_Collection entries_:
^^^^^^^^^^^^^^^^

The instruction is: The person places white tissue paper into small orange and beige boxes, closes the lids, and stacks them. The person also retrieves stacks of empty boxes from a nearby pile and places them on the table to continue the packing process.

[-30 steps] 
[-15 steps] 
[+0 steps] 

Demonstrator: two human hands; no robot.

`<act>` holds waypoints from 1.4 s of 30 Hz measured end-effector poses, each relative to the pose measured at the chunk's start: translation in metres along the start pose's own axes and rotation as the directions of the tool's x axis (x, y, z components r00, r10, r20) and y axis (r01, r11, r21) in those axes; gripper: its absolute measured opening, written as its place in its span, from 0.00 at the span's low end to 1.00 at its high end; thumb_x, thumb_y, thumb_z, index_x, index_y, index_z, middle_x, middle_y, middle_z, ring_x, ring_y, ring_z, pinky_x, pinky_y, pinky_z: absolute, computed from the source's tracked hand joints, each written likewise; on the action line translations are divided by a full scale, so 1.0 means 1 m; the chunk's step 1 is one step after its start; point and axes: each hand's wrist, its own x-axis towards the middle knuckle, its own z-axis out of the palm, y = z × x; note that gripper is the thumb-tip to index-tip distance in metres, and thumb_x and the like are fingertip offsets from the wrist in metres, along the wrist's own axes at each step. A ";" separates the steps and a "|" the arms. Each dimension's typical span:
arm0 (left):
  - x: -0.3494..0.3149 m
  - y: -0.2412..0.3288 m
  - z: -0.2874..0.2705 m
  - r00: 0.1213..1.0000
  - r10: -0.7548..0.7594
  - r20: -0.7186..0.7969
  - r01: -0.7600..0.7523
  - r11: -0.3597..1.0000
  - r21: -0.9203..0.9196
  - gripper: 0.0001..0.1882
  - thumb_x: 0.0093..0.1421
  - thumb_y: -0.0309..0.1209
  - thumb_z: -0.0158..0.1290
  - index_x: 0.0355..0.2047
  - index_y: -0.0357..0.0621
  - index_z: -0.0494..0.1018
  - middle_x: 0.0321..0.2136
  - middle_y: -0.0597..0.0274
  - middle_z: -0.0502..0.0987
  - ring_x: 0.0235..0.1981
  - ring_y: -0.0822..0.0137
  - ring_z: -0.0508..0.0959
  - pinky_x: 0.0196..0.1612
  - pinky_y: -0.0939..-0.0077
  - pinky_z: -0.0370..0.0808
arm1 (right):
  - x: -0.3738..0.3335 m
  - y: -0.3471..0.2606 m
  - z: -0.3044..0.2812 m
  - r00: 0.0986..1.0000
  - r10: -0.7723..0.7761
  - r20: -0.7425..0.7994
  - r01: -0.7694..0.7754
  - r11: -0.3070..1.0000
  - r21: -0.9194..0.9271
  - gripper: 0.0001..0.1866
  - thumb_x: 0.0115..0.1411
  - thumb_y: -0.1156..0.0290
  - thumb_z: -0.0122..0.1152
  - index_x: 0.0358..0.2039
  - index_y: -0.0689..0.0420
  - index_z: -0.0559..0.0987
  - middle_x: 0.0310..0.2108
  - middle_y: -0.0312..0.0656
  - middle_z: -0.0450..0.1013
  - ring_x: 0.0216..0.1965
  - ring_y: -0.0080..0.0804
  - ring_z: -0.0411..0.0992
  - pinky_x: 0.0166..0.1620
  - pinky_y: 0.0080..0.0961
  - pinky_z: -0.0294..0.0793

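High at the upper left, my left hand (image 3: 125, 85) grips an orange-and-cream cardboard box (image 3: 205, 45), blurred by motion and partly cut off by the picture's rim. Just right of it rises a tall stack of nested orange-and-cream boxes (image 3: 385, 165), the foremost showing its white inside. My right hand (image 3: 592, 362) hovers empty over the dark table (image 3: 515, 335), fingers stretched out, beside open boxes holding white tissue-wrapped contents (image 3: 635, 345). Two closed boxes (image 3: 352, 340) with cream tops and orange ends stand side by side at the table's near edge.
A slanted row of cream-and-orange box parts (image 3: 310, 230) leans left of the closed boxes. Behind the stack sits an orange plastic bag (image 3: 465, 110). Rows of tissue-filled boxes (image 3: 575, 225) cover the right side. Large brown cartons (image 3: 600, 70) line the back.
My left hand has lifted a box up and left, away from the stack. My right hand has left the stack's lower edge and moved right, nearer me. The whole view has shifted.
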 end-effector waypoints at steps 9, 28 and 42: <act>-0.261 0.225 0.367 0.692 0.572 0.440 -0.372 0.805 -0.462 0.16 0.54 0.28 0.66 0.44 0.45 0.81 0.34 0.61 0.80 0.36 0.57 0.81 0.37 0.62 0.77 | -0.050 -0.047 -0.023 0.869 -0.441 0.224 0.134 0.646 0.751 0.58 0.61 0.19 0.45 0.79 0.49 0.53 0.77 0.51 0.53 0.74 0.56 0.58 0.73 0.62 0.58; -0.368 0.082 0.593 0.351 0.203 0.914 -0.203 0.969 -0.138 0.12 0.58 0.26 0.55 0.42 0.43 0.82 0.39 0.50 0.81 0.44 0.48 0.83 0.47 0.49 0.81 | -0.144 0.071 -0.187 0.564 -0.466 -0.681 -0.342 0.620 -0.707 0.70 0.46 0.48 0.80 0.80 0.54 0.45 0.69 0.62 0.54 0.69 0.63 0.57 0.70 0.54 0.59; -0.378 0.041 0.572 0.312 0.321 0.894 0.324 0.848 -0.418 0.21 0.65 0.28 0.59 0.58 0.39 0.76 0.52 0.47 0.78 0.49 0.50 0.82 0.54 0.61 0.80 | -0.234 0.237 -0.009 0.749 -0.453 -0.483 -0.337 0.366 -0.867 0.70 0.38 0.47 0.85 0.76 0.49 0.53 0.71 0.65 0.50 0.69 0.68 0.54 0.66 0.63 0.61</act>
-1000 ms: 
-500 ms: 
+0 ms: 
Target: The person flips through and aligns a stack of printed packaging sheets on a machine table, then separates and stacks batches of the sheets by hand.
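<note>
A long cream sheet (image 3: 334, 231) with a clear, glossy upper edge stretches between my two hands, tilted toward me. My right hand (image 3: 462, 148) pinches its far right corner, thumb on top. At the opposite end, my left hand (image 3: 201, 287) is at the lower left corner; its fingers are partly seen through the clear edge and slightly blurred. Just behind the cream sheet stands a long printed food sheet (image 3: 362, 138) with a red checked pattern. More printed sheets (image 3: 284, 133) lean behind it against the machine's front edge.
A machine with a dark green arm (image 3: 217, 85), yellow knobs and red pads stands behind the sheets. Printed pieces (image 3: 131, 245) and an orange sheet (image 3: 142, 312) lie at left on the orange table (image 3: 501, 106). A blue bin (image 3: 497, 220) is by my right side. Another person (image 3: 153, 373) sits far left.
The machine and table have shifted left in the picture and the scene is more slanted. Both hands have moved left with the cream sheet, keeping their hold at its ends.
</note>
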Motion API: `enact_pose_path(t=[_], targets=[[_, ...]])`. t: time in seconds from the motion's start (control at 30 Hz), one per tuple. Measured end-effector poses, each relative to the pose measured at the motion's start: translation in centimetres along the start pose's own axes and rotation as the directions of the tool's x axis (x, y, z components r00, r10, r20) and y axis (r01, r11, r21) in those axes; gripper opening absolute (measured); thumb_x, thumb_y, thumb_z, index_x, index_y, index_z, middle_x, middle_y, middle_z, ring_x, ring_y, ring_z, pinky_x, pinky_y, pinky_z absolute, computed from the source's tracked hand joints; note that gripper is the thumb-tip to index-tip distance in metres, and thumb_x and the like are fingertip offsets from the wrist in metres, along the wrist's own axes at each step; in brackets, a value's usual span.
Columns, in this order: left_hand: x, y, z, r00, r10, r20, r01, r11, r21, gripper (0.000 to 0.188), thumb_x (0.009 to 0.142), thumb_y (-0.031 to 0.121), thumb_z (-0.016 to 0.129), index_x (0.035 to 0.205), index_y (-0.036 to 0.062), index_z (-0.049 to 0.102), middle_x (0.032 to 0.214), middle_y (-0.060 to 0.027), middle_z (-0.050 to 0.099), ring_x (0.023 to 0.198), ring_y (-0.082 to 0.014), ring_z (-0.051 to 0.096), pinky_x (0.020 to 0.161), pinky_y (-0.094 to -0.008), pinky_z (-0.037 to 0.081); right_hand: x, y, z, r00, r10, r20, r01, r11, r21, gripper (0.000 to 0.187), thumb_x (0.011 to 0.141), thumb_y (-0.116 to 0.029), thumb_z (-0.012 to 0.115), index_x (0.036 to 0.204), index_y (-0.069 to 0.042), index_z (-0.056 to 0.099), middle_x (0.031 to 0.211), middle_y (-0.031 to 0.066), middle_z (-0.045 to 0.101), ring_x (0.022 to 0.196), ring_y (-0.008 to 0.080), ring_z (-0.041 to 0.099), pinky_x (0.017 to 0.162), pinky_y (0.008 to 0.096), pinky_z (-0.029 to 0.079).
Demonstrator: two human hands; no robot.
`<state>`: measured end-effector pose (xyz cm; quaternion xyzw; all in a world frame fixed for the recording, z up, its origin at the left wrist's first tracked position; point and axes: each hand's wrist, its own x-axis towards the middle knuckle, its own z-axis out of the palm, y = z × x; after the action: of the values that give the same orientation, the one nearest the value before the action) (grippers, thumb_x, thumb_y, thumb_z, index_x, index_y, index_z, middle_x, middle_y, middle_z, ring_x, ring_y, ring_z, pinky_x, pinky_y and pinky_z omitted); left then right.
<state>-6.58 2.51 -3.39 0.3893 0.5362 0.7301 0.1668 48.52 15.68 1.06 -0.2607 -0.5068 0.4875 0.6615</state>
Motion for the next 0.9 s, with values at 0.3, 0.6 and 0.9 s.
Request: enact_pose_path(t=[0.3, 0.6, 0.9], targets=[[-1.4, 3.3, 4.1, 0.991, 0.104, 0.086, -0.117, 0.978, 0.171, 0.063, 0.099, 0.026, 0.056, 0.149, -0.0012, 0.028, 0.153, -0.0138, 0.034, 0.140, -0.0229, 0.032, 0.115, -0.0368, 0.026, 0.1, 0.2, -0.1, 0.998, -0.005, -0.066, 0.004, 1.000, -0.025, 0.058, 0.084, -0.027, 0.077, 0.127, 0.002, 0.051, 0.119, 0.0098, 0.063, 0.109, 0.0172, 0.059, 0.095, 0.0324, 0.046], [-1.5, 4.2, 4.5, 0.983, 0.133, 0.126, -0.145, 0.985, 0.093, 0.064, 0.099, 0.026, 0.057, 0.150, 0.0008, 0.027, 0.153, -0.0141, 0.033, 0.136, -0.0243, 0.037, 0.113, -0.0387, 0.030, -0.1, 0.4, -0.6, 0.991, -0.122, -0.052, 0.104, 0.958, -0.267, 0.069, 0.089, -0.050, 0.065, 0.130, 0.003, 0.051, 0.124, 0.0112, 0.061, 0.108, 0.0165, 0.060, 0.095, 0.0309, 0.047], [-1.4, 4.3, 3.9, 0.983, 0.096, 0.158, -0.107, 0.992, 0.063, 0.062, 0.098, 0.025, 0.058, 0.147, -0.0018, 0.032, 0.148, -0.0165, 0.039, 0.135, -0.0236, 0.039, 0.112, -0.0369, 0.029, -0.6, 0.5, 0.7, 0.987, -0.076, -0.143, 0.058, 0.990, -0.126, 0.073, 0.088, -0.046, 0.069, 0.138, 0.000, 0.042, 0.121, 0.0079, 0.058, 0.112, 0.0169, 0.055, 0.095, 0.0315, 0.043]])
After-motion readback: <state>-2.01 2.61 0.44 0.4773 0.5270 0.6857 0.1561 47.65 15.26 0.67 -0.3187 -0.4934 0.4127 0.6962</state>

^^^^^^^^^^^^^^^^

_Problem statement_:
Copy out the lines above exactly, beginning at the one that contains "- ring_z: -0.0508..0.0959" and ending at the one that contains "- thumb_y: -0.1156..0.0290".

_Reply to the exercise_:
  - ring_z: -0.0508..0.0959
  - pinky_x: 0.0196..0.1612
  - pinky_y: -0.0939..-0.0077
  - pinky_z: -0.0370..0.0808
arm1 (right):
  - x: -0.3738..0.3335 m
  - y: -0.3471..0.2606 m
  - z: -0.3044..0.2812 m
  - r00: 0.0986..1.0000
  - r10: -0.7723..0.7761
  - r20: -0.7425..0.7994
  - r01: -0.7694..0.7754
  - r11: -0.3070..1.0000
  - r21: -0.9194..0.9271
  - gripper: 0.0001..0.1866
  - thumb_x: 0.0115..0.1411
  - thumb_y: -0.1156..0.0290

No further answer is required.